Le naufrage moral des gouvernements de l’UE

Sous les désaccords de façade, un Conseil européen unanime pour consolider la forteresse.

Sous les désaccords de façade, un Conseil européen unanime pour consolider la forteresse.
 

La chronique de Francis Wurtz, député honoraire au parlement euopéen : « Des centres contrôlés, des retours forcés, des centres de tri, y compris dans l’enfer libyen… Cruelle solidarité que celle des dirigeants européens ! »

«L’accord de Bruxelles est l’incarnation d’une Europe solidaire, responsable et digne » : on a beau se frotter les yeux, c’est bien Jean-Yves Le Drian, ministre français des Affaires étrangères, qui a, sans ironie, salué en ces termes le résultat du sommet des chefs d’État et de gouvernement du 28 juin dernier sur la question de l’accueil des migrants (1) !

Si solidarité il y eut entre les dirigeants des 28 États membres, ce fut une solidarité de voyous ! Leurs seuls points d’accord sont de verrouiller les frontières extérieures de l’UE aux réfugiés ; de transférer les personnes secourues en Méditerranée vers des « centres contrôlés » (à créer dans les pays européens volontaires) d’où la grande majorité sera vouée à la « reconduite » ; de tenter d’installer en Afrique du Nord – y compris dans l’enfer libyen – ou dans les Balkans des « plateformes de débarquement », sortes de centres de tri pour sélectionner hors des frontières européennes ceux des demandeurs d’asile jugés « éligibles » ; enfin, de n’imposer à aucun État membre d’accueillir le moindre réfugié !

« Responsable », l’accord auquel sont ainsi parvenus les leaders de nos pays respectifs ? Bien malin qui peut y entrevoir le début d’une solution durable à un enjeu pourtant incontournable ! Où seront ouverts ces fameux « centres européens contrôlés » ? Aucun pays, à l’exception de la Grèce, n’a annoncé qu’il y consentait. L’Italie a, sans surprise, exclu toute participation à ce projet.
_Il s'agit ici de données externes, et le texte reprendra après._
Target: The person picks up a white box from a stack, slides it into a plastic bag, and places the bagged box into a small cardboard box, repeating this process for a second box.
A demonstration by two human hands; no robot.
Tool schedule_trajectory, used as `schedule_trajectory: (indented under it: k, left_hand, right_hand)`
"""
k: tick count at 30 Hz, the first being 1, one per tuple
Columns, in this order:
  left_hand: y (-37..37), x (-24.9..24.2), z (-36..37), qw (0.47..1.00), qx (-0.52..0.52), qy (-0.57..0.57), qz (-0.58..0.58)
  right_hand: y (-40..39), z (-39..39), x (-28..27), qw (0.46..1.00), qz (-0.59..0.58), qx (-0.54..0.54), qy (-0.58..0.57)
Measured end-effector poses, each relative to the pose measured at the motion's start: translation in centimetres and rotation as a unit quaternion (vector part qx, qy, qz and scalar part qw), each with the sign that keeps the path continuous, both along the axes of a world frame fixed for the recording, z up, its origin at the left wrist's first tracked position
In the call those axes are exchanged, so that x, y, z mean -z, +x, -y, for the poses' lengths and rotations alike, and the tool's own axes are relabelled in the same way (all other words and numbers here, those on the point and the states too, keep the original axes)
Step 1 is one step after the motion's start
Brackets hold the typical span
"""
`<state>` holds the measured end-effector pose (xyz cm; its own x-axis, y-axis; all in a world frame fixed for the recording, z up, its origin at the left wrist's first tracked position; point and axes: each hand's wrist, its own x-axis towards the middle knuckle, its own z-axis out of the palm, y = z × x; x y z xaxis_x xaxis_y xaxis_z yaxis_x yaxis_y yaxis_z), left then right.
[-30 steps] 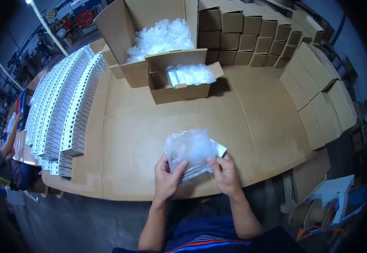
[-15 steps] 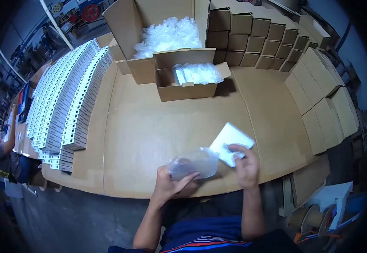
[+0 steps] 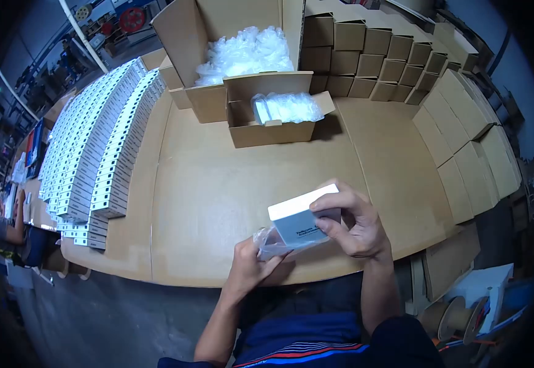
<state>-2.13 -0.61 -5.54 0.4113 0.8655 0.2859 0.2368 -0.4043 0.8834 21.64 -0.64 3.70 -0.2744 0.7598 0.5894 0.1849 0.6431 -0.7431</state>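
My right hand (image 3: 356, 224) grips a small white box (image 3: 301, 224) with dark print on its near side, tilted above the front of the table. Below and left of it, my left hand (image 3: 251, 264) holds a clear plastic bag (image 3: 271, 242). The box's lower left end overlaps the bag's mouth in this view. Part of the bag is hidden behind the box and my left fingers.
An open carton (image 3: 273, 136) with bubble-wrapped items (image 3: 288, 108) stands at the table's back, before a larger carton (image 3: 208, 110) of clear bags (image 3: 248, 52). White boxes (image 3: 95, 147) are stacked left, brown cartons (image 3: 347, 61) at back right. Another person (image 3: 9, 230) sits far left.
My right hand has picked the white box up off the table and brought it left to the bag. My left hand keeps the bag, now tilted under the box.
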Motion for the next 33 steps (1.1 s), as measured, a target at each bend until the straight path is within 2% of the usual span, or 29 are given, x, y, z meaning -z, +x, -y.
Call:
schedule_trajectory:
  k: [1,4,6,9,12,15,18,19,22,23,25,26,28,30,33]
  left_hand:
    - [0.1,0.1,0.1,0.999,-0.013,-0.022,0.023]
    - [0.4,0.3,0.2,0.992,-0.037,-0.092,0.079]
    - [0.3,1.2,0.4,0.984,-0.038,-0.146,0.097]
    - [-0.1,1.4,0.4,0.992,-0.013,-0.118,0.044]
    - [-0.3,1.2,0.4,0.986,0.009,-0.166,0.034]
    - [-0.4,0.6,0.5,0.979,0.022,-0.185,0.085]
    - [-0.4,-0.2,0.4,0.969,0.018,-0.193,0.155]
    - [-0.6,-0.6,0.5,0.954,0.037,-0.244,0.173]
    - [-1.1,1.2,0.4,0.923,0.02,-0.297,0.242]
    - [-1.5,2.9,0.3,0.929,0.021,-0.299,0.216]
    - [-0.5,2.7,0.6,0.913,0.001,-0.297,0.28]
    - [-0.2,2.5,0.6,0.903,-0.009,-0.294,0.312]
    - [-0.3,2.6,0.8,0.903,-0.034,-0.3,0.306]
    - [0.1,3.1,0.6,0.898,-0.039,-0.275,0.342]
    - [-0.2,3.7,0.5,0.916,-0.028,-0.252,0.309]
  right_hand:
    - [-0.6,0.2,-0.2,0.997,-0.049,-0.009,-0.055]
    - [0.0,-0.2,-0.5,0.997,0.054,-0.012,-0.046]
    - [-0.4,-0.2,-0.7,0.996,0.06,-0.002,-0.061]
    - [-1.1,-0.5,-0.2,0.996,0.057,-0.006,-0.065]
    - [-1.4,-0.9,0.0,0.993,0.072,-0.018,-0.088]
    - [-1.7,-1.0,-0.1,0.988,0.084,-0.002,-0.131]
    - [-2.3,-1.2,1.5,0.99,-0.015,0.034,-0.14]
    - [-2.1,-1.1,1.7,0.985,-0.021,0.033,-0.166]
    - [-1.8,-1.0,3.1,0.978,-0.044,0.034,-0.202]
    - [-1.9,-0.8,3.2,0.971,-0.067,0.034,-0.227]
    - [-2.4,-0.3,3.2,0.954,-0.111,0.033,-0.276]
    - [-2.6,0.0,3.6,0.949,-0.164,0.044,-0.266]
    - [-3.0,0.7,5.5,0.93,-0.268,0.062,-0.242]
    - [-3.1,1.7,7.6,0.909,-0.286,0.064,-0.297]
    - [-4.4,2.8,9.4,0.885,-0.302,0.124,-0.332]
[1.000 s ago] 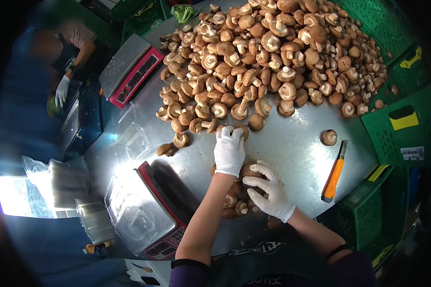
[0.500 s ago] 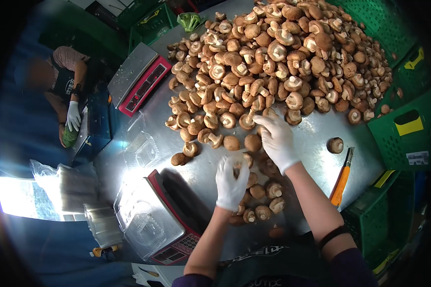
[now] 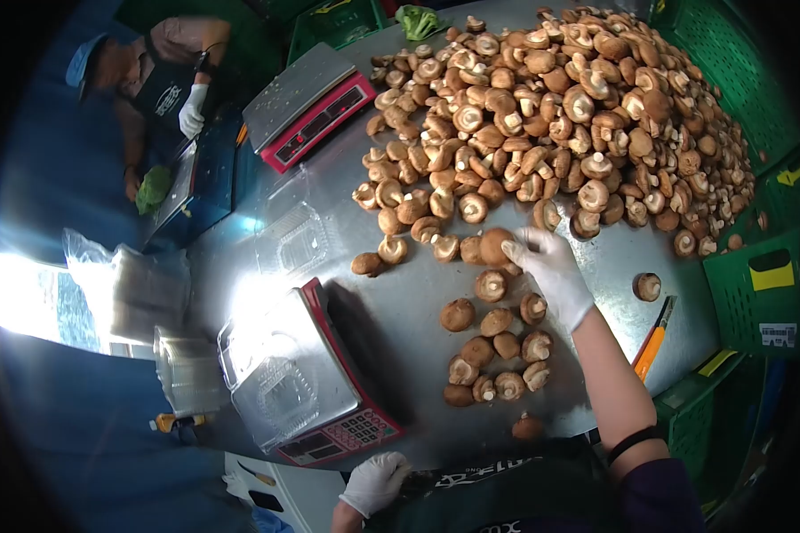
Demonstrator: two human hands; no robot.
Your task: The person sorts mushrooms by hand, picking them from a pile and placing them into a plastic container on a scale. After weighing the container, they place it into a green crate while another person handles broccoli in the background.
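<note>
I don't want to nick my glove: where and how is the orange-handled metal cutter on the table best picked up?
By the middle of its orange plastic handle, probably from above and the wearer's side, fingers across its width: it lies flat, with the grey metal blade pointing away from the wearer.

Light was uneven: an overexposed patch (image 3: 31,298) glowed at 9 o'clock, and white glare burned on the table (image 3: 409,320) nearer the centre. Softer sheen lay toward 3 o'clock. A dark shadow lined the 3 o'clock side of the near scale (image 3: 364,428). The mushrooms (image 3: 560,115) at 1 o'clock appeared sharp; wide-angle distortion bowed the margins, which darkened to black.
</note>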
Quant à Emmanuel Macron – à l’origine de cette proposition –, il a d’emblée précisé que « la France n’ouvrira pas de centre de ce type » ! De leur côté, l’Algérie, la Tunisie, le Maroc, tout comme l’Albanie ont, à ce stade, clairement refusé l’hypothèse d’ouvrir sur leur sol des « centres » destinés dans les faits à empêcher le départ des migrants transitant par leur pays. La Libye réclame de l’argent pour s’acquitter de la basse besogne…

Tout cela nous renvoie à la « dignité » : où le chef de la diplomatie de la « patrie des droits de l’homme » la trouve-t-il dans ce naufrage moral de la quasi-totalité des 28 gouvernements de l’UE ? Dans la bouche du ministre italien, Salvini, annonçant que les ports de son pays seraient fermés « tout l’été » aux navires des ONG engagés dans le sauvetage des réfugiés ? Dans les propos d’Orban soulignant que « la Hongrie restera un pays hongrois et ne deviendra jamais un pays de migrants » ? Dans le recul d’Angela Merkel, prête à renvoyer en Grèce ou en Espagne les migrants enregistrés dans ces pays s’ils ont été interpellés à la frontière germano-autrichienne, elle qui s’était écriée naguère : « Si l’on commence maintenant à devoir s’excuser de montrer un visage ami face à des situations d’urgence, alors ce pays n’est plus le mien » (2) ?

Pendant le sommet des dirigeants européens, la guerre se poursuivait au Sahel ; l’épidémie du virus Ebola s’étendait en République démocratique du Congo ; 100 personnes se noyaient au large des côtes libyennes.

(1) « Ouest France », 30 juin 2018.

(2) Conférence de presse, 15 septembre 2015.